Two elements might help to understand the importance of such an artifact: first, it dates back to the late 13th century, early 14th century; second, it was (and is) in Perugia. In about a century, in fact, between 1216 and 1305, Perugia hosted five Conclaves, so, the Popes were not only elected in Rome (unlike nowadays), but also in other towns.
This Papal chair is made of ebony, a kind of wood that comes from extra-European countries and is a really hard, long-lasting material. Employing this precious wood was, therefore, both a sign of wealth and a “warranty of duration”, that promoted its use in a very prestigious context as the Papal Court was. Each square inch is decorated by either etching or carving and, in the drawings, some curled-up dogs and a little exotic monkey can be seen-
The manuscript from Acri
The passing centuries caught other precious things, for example, the manuscripts that are an extraordinary treasure. More than 40 of them are kept in the Museo del Capitolo, covering the time span between the 6th and the 16th centuries. The vicissitudes of some of these texts still remain a mystery, while we are certain, about others, that they were written expressly for Saint Lawrence's Cathedral.

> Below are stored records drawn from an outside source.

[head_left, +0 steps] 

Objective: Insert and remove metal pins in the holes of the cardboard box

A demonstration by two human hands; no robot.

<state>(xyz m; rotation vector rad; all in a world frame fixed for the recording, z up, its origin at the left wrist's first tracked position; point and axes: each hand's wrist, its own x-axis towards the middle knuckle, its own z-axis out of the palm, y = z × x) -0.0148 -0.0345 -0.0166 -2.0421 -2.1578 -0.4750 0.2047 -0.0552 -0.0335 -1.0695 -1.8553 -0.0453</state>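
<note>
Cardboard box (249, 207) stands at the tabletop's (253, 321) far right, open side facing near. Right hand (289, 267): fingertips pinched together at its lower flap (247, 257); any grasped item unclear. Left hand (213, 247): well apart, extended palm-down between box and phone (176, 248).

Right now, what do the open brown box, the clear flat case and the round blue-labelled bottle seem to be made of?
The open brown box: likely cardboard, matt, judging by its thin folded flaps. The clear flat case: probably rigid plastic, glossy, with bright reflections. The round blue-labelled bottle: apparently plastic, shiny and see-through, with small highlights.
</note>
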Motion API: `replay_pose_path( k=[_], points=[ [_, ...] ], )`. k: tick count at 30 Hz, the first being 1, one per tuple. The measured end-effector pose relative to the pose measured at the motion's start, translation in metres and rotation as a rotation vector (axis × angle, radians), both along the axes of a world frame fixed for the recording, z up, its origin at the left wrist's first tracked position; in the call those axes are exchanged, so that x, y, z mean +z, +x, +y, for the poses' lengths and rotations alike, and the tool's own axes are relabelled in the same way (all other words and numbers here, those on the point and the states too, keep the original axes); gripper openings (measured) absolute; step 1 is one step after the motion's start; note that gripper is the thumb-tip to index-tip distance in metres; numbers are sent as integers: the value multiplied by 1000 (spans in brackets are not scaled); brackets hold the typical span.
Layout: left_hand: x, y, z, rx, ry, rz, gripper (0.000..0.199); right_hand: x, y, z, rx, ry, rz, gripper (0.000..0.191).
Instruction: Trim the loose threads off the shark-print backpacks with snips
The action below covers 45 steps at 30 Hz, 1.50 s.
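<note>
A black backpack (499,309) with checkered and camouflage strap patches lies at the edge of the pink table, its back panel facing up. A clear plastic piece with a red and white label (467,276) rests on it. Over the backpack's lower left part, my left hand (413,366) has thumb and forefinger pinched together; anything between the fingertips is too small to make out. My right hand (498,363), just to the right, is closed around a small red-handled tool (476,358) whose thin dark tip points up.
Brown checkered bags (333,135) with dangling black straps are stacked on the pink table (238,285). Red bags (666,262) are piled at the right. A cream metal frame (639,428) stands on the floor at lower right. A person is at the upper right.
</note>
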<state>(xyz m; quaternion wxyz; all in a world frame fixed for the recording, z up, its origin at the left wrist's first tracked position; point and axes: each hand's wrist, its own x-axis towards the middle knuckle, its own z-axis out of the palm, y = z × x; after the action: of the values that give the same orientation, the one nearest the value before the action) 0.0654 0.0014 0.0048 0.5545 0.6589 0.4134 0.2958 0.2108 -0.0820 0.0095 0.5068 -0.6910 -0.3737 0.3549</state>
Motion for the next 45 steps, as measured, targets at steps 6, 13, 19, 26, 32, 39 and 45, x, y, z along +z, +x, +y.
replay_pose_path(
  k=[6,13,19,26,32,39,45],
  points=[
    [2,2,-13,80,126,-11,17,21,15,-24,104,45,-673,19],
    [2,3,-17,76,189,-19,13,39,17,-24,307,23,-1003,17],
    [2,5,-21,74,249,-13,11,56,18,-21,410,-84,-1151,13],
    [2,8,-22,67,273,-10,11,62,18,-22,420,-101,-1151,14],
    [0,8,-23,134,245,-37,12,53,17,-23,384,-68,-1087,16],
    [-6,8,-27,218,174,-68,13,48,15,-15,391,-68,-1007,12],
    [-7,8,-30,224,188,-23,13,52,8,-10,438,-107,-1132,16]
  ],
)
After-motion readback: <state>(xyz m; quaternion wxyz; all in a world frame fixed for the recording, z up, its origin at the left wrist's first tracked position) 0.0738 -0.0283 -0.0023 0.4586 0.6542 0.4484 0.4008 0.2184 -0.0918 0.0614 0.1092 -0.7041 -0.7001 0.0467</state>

We do know where the most famous manuscript in the museum comes from, namely the ancient city of Acre in the Holy Land, though we have no idea about the journey that brought it all the way up to our Cathedral. It is a Missal, a book containing the texts, songs, prayers that Catholic priests proclaim during the Mass. It is written on parchment and includes some miniatures and capital letters. The writing style can be ascribed to an amanuensis with a French cultural background; while the miniatures look like the work of two artists familiar with the Western pictorial tradition, with a strong influence from Venice. This manuscript tells a fascinating story, only apparently far from, that builds a bridge between the two opposite coasts of the Mediterranean Sea, that has always been a hub for cultural exchanges.